[Description of the task]: For the listing beneath, state how many lines contain the string "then". Give the number by itself.

[Data shown]:
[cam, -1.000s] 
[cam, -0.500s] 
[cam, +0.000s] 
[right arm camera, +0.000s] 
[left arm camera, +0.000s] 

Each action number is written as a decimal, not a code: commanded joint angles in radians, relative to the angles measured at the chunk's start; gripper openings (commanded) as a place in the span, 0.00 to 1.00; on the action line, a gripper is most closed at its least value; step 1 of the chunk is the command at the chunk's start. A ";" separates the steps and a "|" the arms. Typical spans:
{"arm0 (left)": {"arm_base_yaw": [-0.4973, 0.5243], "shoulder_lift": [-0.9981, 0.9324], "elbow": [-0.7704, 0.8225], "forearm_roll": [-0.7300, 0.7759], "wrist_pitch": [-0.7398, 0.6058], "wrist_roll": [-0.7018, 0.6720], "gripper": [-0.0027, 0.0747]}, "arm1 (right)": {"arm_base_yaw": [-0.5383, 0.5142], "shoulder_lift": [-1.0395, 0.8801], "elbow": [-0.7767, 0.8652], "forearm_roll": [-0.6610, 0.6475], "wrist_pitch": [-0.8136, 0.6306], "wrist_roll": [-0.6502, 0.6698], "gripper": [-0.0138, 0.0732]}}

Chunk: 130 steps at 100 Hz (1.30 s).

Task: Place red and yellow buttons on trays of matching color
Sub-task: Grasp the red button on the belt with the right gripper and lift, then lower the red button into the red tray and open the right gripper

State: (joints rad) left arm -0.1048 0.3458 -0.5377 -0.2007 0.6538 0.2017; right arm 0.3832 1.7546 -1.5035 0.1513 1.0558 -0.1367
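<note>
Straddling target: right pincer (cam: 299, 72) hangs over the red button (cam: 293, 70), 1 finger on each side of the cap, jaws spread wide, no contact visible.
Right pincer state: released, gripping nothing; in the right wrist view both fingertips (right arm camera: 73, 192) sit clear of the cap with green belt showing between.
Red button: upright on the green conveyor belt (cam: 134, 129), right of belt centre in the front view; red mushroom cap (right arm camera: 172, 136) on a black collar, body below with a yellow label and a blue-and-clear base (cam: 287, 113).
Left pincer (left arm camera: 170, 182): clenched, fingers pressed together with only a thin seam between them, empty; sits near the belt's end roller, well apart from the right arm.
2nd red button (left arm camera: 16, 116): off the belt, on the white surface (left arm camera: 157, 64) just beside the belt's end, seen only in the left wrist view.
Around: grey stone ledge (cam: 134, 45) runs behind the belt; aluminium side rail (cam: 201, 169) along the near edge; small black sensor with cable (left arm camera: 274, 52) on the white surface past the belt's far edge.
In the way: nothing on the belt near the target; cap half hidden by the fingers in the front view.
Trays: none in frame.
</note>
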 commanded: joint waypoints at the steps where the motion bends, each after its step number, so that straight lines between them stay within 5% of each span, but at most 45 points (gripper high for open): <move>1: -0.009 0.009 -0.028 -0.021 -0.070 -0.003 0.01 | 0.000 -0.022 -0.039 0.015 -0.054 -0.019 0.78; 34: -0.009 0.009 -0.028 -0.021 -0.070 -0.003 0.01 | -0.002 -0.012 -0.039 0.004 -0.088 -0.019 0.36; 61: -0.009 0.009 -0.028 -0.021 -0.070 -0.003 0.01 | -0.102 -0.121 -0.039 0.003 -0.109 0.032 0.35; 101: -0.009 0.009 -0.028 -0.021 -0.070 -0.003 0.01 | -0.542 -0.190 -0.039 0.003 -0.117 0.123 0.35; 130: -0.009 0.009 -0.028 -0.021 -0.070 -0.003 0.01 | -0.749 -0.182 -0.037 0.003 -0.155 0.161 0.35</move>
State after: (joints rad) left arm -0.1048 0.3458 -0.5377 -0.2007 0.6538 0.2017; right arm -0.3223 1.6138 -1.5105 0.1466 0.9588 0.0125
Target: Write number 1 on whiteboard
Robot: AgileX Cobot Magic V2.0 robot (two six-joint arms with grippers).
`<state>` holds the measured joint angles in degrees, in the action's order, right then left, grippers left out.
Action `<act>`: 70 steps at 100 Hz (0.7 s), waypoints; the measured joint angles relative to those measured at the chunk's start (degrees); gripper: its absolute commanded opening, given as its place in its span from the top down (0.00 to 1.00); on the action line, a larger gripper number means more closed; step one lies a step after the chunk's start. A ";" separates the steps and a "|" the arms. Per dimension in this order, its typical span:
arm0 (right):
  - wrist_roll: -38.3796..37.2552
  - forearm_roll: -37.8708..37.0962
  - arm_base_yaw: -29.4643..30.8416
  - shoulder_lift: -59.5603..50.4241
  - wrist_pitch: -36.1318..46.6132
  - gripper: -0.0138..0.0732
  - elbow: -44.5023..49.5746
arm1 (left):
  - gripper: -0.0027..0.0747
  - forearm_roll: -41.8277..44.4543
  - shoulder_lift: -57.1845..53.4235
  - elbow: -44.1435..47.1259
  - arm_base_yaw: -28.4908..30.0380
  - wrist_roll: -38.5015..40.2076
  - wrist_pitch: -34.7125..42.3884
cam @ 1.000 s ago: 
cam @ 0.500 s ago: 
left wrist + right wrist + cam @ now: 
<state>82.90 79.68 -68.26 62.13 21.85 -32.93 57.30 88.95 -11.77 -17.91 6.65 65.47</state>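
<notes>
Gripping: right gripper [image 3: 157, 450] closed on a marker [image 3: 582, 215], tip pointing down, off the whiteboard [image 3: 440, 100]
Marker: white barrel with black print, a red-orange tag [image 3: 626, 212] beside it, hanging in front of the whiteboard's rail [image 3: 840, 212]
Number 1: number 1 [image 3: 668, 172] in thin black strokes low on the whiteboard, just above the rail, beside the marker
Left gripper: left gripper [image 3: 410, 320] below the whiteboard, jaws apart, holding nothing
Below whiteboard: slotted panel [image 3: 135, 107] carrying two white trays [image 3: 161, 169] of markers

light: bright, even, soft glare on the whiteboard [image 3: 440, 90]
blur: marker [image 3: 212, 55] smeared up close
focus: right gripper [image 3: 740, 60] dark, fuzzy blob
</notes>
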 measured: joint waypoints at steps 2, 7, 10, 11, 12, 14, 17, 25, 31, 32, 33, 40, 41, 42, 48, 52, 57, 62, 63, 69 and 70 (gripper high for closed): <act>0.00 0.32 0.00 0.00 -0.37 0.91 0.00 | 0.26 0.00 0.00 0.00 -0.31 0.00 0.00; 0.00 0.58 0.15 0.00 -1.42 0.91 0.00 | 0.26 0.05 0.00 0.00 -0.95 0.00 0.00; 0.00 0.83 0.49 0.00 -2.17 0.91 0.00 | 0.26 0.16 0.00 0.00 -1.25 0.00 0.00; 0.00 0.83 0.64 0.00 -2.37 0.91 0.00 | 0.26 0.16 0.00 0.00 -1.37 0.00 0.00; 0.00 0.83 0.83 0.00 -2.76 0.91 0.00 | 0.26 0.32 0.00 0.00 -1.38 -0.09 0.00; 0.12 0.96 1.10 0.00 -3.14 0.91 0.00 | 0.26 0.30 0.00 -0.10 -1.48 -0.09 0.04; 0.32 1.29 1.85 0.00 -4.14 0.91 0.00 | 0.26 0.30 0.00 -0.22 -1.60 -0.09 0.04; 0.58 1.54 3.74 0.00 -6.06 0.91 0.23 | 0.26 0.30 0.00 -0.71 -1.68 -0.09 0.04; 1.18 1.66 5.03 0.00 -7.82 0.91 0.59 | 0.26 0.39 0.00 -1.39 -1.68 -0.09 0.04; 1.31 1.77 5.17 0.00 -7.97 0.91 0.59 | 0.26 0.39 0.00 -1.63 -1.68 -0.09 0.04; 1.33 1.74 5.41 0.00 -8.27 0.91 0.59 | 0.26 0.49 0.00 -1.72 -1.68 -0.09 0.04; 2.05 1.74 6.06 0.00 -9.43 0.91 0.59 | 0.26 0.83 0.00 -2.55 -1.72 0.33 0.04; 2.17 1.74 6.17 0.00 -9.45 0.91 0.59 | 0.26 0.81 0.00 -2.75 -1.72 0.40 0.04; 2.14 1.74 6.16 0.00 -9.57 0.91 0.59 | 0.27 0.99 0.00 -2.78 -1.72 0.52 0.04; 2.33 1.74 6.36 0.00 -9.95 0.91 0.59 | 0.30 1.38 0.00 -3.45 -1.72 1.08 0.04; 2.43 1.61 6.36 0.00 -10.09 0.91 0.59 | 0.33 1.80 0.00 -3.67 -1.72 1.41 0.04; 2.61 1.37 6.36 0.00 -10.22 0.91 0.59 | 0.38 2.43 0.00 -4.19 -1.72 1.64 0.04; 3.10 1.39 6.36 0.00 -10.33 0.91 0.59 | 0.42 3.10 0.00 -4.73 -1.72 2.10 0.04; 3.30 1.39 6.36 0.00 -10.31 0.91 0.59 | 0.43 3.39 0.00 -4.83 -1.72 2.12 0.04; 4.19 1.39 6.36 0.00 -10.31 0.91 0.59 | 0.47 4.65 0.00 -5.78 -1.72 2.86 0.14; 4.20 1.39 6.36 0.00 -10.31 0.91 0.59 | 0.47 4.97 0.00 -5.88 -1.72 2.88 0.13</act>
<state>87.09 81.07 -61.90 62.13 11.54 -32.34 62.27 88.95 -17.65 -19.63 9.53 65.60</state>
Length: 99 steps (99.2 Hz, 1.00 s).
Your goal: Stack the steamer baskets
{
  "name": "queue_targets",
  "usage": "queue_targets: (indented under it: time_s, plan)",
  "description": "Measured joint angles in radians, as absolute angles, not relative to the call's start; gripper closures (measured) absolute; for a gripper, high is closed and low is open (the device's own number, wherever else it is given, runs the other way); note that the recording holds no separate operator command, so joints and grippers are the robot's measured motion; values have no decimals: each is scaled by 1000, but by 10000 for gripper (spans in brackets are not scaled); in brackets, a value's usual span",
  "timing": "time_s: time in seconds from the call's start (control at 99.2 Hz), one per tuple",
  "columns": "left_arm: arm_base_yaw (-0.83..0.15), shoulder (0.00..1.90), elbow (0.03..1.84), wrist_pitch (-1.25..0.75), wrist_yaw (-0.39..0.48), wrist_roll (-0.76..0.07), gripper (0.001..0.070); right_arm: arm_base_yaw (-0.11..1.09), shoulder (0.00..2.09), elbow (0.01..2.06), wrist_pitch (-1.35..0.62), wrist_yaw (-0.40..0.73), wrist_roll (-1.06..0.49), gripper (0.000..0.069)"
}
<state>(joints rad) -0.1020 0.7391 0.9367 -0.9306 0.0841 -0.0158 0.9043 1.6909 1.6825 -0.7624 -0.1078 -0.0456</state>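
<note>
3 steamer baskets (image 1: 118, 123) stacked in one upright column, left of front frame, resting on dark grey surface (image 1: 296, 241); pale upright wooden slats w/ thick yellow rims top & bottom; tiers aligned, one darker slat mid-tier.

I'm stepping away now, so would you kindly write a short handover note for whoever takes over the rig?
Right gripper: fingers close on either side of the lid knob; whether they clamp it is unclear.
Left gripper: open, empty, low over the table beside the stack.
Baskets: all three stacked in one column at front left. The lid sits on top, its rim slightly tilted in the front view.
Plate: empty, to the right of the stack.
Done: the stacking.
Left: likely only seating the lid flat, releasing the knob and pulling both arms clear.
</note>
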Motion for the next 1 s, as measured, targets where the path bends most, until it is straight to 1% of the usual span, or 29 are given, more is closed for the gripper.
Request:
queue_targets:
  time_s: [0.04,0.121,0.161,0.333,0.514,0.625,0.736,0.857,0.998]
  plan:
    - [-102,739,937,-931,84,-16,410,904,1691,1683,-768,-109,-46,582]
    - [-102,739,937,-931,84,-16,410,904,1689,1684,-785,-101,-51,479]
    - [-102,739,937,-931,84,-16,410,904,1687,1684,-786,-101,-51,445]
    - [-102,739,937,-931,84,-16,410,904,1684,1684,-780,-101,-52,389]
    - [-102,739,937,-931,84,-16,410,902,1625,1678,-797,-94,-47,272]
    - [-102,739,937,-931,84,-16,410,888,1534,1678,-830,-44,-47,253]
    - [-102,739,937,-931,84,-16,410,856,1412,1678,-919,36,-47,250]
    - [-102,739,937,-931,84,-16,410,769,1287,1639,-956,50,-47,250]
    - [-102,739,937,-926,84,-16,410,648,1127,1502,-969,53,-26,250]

[Result]: 2